Les gestionnaires de cabinet, quant à eux, pensent qu’il existe déjà plusieurs marchés et que cela ne changera pas. Celui de la localisation, par exemple, demeurera un important utilisateur des technologies en raison du volume qu’il traite. En revanche, la traduction dans certains domaines très pointus ou celle de documents haut de gamme resteront centrées sur la compétence humaine. Benoit Gariépy et Antoine Raimbert en sont convaincus, il y aura de la place pour tous.

Adieu traducteur, bienvenue expert en communication multilingue

Ce qui changera sûrement, selon nos participants, c’est la nature de notre travail. De plus en plus, le traducteur sera un réviseur, appelé à vérifier les propositions de la machine. 

À cet égard, nos participants sont unanimes. L’université doit d’abord former des langagiers qui devront savoir traduire et surtout réviser judicieusement. Elle doit impérativement continuer d’enseigner les bases du transfert linguistique, ainsi que la recherche documentaire et terminologique. L’avènement des technologies ne doit pas changer cela, tout comme les progrès techniques n’ont pas changé l’enseignement de la médecine, qui commence par l’étude du corps humain. Le savoir-faire technologique doit venir après. En revanche, la révision devrait être enseignée de manière plus systématique.

Les mots « jugement », « esprit critique », « doute systématique » sont souvent revenus dans les échanges. Joachim Lépine, en particulier, insiste : « l’université doit revenir à sa mission première et enseigner la pensée critique ». Les futurs langagiers devront être en mesure de déceler rapidement les erreurs, avoir le recul indispensable pour traduire un message et non des mots, et surtout la compétence et l’assurance nécessaires pour corriger la machine et justifier leur intervention. Benoit Gariépy le résume ainsi : « la traduction automatique est un outil puissant pour des traducteurs expérimentés, capables de faire le tri et d’oser changer le texte ». 

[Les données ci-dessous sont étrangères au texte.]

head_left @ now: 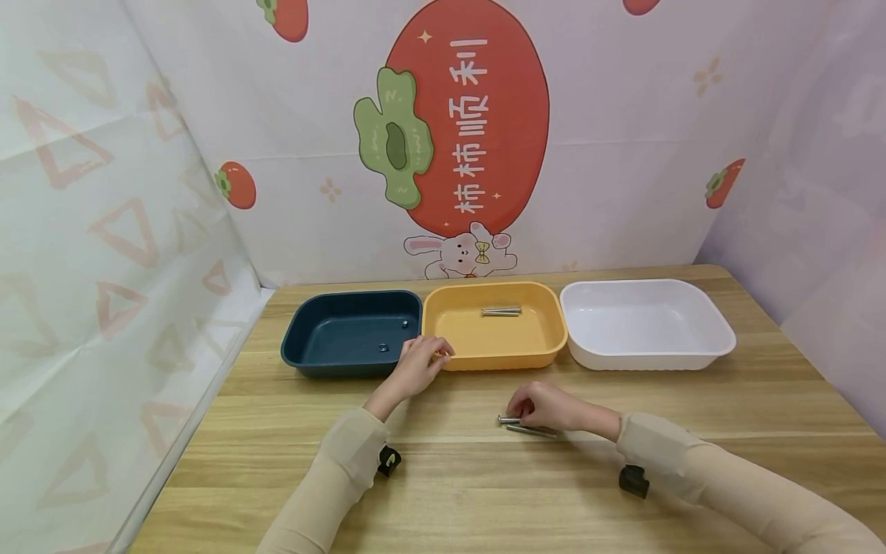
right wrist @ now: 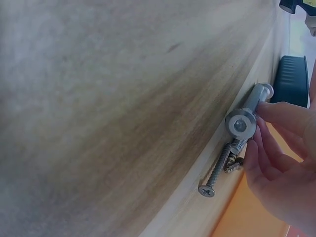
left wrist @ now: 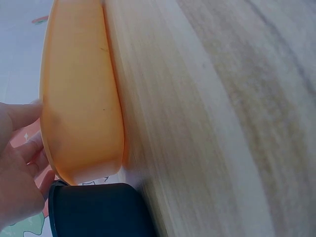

Riches de ces compétences, les langagiers professionnels seront mieux à même de montrer et démontrer la valeur ajoutée qu’ils apportent aux communications d’une entreprise. Seul un professionnel comprend les enjeux, les besoins et la culture de son client. Seul un professionnel assure la cohérence et l’uniformité terminologique dans l’ensemble des documents. Seul un professionnel sait détecter l’erreur du texte source qui aurait pu causer d’énormes dommages. Seul un professionnel peut accompagner son client dans ses communications multilingues, le conseiller et faire équipe avec lui, à titre d’expert dans une relation de confiance.

Cela, une machine qui calcule la probabilité qu’un mot vienne à la suite d’un autre n’est pas encore à la veille de le faire.